:: Problem requirements ::
Please retype the records below exactly, from the first line down to and including the line with "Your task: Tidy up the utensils".

(Stored records)

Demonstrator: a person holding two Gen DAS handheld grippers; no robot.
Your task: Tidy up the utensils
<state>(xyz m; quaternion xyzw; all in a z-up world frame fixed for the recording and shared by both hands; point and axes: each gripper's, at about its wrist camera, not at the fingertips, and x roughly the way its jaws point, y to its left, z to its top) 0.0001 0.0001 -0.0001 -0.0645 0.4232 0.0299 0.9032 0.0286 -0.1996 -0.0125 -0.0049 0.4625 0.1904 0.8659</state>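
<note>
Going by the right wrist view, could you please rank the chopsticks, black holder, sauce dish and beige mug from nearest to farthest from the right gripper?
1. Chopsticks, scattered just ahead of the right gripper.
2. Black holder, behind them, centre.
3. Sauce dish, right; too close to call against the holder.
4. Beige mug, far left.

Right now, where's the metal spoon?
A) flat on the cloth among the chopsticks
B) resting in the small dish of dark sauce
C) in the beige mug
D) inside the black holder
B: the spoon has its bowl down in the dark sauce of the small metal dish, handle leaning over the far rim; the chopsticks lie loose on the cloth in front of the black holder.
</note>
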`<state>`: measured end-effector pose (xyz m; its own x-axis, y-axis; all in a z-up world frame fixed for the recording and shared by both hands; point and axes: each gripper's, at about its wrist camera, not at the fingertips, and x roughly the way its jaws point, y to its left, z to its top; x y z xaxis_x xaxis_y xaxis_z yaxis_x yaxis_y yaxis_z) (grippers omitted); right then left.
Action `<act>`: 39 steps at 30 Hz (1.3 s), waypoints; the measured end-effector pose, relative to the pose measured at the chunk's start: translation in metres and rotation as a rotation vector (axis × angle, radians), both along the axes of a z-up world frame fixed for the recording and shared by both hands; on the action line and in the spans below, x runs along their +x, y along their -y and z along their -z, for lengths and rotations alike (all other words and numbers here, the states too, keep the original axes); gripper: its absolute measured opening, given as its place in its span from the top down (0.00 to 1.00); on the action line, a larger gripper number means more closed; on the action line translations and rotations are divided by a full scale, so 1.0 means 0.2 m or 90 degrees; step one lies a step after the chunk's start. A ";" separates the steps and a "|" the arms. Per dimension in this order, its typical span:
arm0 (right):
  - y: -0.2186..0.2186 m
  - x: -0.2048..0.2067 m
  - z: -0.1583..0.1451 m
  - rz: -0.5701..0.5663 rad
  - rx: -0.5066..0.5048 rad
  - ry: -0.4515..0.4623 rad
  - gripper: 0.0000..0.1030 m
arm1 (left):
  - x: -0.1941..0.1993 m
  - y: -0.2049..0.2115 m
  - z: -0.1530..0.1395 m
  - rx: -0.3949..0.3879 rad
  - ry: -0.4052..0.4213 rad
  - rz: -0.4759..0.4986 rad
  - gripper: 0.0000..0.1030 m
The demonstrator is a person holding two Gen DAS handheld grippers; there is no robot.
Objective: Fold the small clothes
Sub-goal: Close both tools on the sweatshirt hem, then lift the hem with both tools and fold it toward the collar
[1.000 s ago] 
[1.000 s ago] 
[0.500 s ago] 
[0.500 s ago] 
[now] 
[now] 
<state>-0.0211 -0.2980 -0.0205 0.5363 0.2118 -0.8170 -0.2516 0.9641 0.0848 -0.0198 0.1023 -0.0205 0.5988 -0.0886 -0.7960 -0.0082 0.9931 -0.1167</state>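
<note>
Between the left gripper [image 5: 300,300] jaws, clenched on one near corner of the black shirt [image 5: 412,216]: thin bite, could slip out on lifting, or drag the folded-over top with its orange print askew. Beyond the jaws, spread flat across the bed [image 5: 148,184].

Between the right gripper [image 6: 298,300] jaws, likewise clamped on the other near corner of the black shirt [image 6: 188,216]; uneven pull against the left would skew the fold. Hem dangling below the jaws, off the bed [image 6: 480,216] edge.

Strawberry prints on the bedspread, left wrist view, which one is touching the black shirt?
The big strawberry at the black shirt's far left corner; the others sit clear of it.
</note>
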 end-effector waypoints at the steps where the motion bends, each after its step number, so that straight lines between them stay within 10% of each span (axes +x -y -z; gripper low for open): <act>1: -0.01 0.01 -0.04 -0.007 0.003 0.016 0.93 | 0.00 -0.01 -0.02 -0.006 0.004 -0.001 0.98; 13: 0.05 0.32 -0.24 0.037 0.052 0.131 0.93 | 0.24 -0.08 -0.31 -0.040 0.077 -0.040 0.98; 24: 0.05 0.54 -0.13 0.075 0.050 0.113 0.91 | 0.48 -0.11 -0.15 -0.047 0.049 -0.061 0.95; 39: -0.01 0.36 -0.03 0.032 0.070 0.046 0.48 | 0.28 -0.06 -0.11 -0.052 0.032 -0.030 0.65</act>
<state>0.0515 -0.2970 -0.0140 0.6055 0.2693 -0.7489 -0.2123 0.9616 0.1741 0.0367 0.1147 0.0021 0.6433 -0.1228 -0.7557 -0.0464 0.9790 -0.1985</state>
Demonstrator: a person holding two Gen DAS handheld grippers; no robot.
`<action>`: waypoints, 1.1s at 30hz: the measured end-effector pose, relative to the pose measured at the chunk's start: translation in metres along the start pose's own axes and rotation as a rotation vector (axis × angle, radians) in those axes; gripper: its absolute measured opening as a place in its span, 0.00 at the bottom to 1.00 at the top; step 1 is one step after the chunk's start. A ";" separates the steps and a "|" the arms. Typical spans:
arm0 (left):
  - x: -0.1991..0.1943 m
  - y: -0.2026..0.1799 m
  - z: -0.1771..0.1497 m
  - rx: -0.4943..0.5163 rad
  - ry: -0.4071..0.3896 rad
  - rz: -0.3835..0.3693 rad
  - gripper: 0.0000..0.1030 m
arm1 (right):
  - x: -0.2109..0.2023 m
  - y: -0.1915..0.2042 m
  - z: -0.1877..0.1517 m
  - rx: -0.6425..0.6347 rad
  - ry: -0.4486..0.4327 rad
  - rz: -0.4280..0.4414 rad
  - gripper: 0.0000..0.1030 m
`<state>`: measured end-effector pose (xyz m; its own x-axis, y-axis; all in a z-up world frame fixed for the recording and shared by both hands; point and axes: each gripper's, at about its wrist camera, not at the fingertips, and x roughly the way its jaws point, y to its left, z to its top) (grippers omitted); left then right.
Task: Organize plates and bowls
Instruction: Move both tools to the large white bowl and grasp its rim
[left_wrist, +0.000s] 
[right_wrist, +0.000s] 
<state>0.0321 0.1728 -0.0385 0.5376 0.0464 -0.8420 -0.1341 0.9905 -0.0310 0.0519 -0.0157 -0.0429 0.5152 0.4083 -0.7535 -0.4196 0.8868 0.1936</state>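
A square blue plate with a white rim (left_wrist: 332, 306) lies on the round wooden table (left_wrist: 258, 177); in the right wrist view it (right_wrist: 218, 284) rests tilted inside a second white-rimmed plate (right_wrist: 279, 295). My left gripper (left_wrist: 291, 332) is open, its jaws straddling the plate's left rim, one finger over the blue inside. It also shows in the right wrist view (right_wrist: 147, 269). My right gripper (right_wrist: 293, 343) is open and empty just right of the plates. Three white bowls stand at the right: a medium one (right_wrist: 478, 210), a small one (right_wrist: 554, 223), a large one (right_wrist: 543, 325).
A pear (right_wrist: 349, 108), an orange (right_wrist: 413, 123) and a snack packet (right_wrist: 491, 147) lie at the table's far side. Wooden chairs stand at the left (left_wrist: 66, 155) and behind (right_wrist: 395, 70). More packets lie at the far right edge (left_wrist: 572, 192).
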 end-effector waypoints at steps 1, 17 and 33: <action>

:: Written response ::
Demonstrator: a person holding two Gen DAS handheld grippers; no robot.
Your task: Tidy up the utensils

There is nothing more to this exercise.